Write out all records as given; omit images.

─── DATA FOR THIS TASK ───

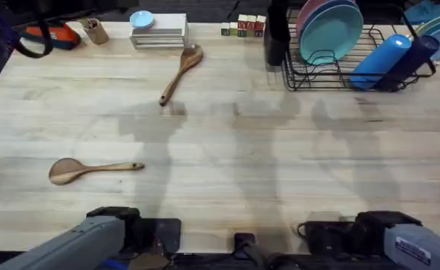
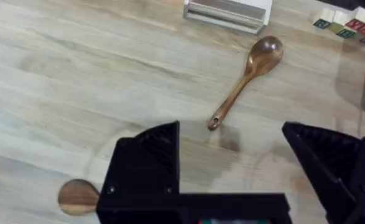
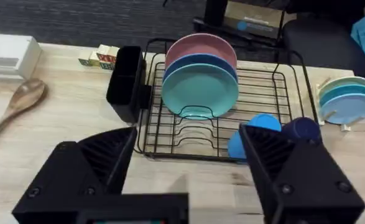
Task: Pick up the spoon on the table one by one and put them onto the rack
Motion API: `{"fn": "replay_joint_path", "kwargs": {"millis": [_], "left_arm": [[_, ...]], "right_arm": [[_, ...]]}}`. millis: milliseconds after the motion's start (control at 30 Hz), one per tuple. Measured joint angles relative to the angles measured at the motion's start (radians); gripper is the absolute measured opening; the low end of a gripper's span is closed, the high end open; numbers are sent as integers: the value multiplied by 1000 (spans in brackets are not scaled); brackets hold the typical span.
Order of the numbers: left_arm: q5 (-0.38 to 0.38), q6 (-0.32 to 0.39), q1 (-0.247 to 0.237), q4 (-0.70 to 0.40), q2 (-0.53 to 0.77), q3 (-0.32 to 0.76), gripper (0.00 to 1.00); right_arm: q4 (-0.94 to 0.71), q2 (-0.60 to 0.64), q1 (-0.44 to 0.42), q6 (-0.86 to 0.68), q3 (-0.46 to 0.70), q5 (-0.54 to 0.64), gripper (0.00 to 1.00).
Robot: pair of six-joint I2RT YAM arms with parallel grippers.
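Two wooden spoons lie on the table (image 1: 279,165). The darker spoon (image 1: 181,73) lies diagonally at the far middle, and also appears as the darker spoon (image 2: 244,76) and the spoon (image 3: 15,104). The paler spoon (image 1: 92,169) lies at the near left, its bowl (image 2: 78,196) showing beside my left fingers. The black wire rack (image 1: 303,81) stands at the far right with a black utensil cup (image 1: 276,39); in the right wrist view the rack (image 3: 194,140) and cup (image 3: 126,84) are ahead. My left gripper (image 2: 232,171) and right gripper (image 3: 188,177) are both open, holding nothing.
Plates (image 1: 330,30) and blue cups (image 1: 388,60) sit in the rack. A small brown cup (image 1: 94,30), a white box stack (image 1: 160,34) and letter blocks (image 1: 243,26) line the far edge. Another plate stand (image 1: 438,34) is at the far right corner.
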Motion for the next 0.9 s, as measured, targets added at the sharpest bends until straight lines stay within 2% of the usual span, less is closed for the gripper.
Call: {"fn": "replay_joint_path", "kwargs": {"millis": [67,133,300,500,600,767,900], "left_arm": [[-2,-40,0,-4,0,0,993],[-3,-115,0,-18,0,0,993],[-19,-398,0,-99,0,0,993],[-116,-710,0,-233,0,1,993],[-152,-803,0,-281,0,1,993],[-182,-892,0,-337,0,1,992],[-223,-1008,0,-421,0,1,991]], "right_arm": [[0,0,0,0,0,0,996],[0,0,0,0,0,0,996],[-5,0,0,0,0,0,996],[-6,0,0,0,0,0,996],[-6,0,0,0,0,0,996],[-6,0,0,0,0,0,996],[-6,0,0,0,0,0,996]]}}
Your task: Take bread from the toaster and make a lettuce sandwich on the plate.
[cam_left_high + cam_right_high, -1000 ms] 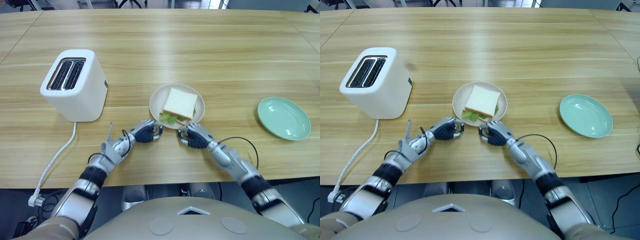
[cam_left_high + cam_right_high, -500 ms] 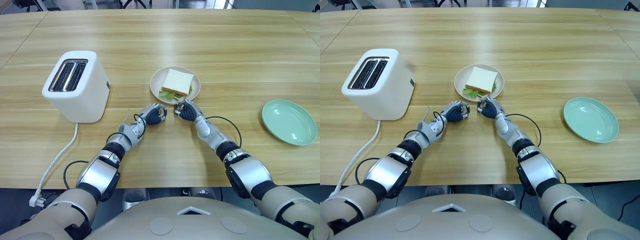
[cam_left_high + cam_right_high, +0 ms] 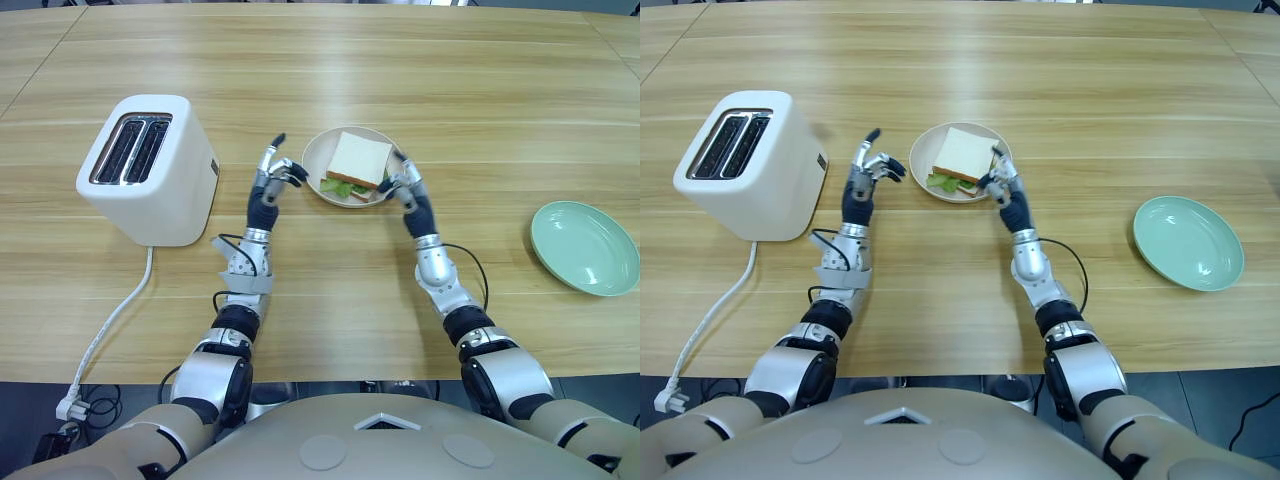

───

▸ EXERCISE OUTPUT
Task: Pick up the spoon on the table one by one and put them onto the rack
Motion API: `{"fn": "replay_joint_path", "kwargs": {"millis": [_], "left_arm": [[_, ...]], "right_arm": [[_, ...]]}}`. millis: milliseconds after the motion's start (control at 30 Hz), one per tuple. Measured joint angles relative to the angles measured at the motion's start (radians); gripper is the absolute measured opening; the low end of a gripper's span is closed, the high end open; numbers are sent as integers: the value multiplied by 1000 (spans in brackets are not scaled); brackets hold the typical span.
Order of the numbers: left_arm: q5 (-0.38 to 0.38), q6 (-0.32 to 0.39), q1 (-0.247 to 0.237), q4 (-0.70 to 0.40), q2 (-0.53 to 0.77), q3 (-0.32 to 0.76), gripper (0.00 to 1.00); right_arm: q4 (-0.94 to 0.71), q2 (-0.60 to 0.64), q1 (-0.44 to 0.42), q6 (-0.86 to 0.68), q3 (-0.46 to 0.70), q5 (-0.54 to 0.64), gripper (0.00 to 1.00).
Robot: pair of six-joint I2RT YAM arms with parallel grippers.
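Two wooden spoons lie on the table (image 1: 279,165). The darker spoon (image 1: 181,73) lies diagonally at the far middle, and also appears as the darker spoon (image 2: 244,76) and the spoon (image 3: 15,104). The paler spoon (image 1: 92,169) lies at the near left, its bowl (image 2: 78,196) showing beside my left fingers. The black wire rack (image 1: 303,81) stands at the far right with a black utensil cup (image 1: 276,39); in the right wrist view the rack (image 3: 194,140) and cup (image 3: 126,84) are ahead. My left gripper (image 2: 232,171) and right gripper (image 3: 188,177) are both open, holding nothing.
Plates (image 1: 330,30) and blue cups (image 1: 388,60) sit in the rack. A small brown cup (image 1: 94,30), a white box stack (image 1: 160,34) and letter blocks (image 1: 243,26) line the far edge. Another plate stand (image 1: 438,34) is at the far right corner.
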Motion for the next 0.9 s, as measured, targets added at the sharpest bends until straight lines stay within 2% of the usual span, less is closed for the gripper.
Call: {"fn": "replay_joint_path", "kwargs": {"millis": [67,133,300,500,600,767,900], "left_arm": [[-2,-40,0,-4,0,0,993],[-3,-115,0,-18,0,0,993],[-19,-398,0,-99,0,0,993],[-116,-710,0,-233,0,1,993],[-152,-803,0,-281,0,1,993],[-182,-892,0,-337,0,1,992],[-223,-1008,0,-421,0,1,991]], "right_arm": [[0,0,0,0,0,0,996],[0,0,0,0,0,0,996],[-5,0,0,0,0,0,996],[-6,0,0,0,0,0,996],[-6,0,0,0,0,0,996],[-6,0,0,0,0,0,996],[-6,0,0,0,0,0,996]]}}
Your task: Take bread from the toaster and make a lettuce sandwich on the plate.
[cam_left_high + cam_right_high, -1000 ms] 
[cam_left_high + cam_right_high, -500 ms] 
[cam_left_high + cam_right_high, +0 ms] 

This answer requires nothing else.